There seem to be two main possible reasons why the antitrust literature does not give predictability its due. First, antitrust economists mostly come from the economics subfield of industrial organization (IO). IO focuses on firm behavior and has much more to say about how business conduct produces competitive effects than about how laws (and the predictability thereof) influence business conduct. IO findings and arguments moreover significantly influence legal antitrust scholarship.

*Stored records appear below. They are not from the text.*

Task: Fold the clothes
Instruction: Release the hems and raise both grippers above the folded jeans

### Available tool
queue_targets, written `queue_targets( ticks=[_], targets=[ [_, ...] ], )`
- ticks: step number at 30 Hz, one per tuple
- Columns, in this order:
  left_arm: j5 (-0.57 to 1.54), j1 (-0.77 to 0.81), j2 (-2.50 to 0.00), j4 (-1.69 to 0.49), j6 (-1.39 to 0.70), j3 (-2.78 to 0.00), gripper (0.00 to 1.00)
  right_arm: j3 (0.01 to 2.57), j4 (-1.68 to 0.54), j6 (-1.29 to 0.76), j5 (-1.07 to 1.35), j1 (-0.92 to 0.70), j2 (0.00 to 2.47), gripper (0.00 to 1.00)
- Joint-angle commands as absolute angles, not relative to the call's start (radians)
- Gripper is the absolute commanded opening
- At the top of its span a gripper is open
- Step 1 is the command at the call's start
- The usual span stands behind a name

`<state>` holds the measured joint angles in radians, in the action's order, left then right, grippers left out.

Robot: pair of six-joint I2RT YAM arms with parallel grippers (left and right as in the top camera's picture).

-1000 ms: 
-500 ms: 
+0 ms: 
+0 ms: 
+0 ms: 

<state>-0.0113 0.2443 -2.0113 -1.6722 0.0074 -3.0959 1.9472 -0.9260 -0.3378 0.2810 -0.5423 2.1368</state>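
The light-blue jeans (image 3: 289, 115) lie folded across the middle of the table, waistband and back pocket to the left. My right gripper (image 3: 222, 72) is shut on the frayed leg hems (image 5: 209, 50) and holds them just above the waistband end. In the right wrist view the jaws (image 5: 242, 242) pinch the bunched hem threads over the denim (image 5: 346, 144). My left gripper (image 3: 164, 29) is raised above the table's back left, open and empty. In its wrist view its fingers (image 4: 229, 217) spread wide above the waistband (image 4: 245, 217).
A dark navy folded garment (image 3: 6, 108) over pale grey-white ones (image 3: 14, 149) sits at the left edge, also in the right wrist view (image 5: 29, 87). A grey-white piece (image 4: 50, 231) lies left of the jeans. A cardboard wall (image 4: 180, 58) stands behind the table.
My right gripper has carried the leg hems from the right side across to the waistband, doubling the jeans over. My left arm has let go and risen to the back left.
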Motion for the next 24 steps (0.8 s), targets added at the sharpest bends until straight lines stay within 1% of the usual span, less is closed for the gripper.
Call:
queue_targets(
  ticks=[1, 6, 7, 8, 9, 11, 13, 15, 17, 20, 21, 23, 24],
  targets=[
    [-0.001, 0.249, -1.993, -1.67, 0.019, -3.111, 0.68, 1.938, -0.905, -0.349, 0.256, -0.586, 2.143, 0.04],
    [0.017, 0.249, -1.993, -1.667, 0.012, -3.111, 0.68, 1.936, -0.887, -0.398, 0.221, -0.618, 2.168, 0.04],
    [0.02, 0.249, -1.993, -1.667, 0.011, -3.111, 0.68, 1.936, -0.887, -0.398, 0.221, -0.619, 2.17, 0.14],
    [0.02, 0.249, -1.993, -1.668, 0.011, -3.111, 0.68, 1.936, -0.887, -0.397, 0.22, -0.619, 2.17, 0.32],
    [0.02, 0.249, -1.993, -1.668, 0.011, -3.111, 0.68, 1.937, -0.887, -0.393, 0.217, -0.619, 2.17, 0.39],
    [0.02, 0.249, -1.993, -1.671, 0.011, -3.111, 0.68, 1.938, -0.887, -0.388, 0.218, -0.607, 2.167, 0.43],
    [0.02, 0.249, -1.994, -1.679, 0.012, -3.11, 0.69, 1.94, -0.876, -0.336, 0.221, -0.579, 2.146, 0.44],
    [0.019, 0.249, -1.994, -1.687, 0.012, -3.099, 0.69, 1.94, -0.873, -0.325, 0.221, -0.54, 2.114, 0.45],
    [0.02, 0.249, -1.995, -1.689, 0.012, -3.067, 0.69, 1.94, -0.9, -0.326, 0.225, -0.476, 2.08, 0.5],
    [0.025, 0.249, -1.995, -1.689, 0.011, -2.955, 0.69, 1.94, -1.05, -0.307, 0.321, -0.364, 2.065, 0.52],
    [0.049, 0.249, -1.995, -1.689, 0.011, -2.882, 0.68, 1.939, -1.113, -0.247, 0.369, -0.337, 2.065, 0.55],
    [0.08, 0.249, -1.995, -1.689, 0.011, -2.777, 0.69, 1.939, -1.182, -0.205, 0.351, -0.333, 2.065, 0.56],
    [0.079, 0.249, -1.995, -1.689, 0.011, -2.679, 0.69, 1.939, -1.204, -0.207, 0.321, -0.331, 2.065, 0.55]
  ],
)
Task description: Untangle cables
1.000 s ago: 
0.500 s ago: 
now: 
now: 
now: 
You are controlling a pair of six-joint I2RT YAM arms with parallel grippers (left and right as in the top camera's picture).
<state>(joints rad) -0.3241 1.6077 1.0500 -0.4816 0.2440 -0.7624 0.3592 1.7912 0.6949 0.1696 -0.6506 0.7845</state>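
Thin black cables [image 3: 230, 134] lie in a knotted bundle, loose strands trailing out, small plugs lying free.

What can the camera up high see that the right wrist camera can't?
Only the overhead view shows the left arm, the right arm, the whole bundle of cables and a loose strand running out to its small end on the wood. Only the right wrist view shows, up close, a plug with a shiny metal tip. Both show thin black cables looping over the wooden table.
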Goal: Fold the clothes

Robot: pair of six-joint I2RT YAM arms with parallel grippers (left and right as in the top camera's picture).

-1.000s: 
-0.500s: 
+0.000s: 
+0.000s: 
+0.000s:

Second, some antitrust scholars may downplay predictability because it is to their benefit. Unpredictable rules require extensive case-by-case assessments, which in turn increases the demand for the services of antitrust lawyers and economists, who often publish as scholars. As observed by Louis Kaplow, one must then keep in mind that their advice on the design of the rules “may be tinged by self-interest.”

In addition, extensive case by-case-case assessments in practice rarely lead to a finding of harmful conduct for the potential violators. For example, Michael A. Carrier shows that the application of the rule-of-reason standard, whereby the courts calculate the benefits and costs of potentially anticompetitive behavior, virtually never leads to the finding of a violation. Given that antitrust practitioners use publications as advertising vehicles, they are likely to defend positions suiting defendants as their likeliest clients. Andrew I. Gavil and John E. Lopatka and William H. Page add that the litigants may also directly sponsor scholarship aligned with their cause.

Conclusion

Antitrust enforcement predictability does not necessarily serve violators. To be sure, one could advocate antitrust rules that are predictable but limit market interventions. As Ryan Stones argues, the Chicago School aimed to achieve this by emphasizing the harmfulness of type-1 errors. However, there is no need to bundle predictability with aversion to type-1 errors. It is absolutely justifiable to adopt rules that are simple to administer and do sometimes designate as unlawful conduct that is actually not harmful, as long as the deterrence effects are overall societally beneficial. The entire antitrust community needs to become less obsessed with the idea of “getting it right” in every case and start thinking seriously about second-order considerations such as predictability.

Articles represent the opinions of their writers, not necessarily those of the University of Chicago, the Booth School of Business, or its faculty.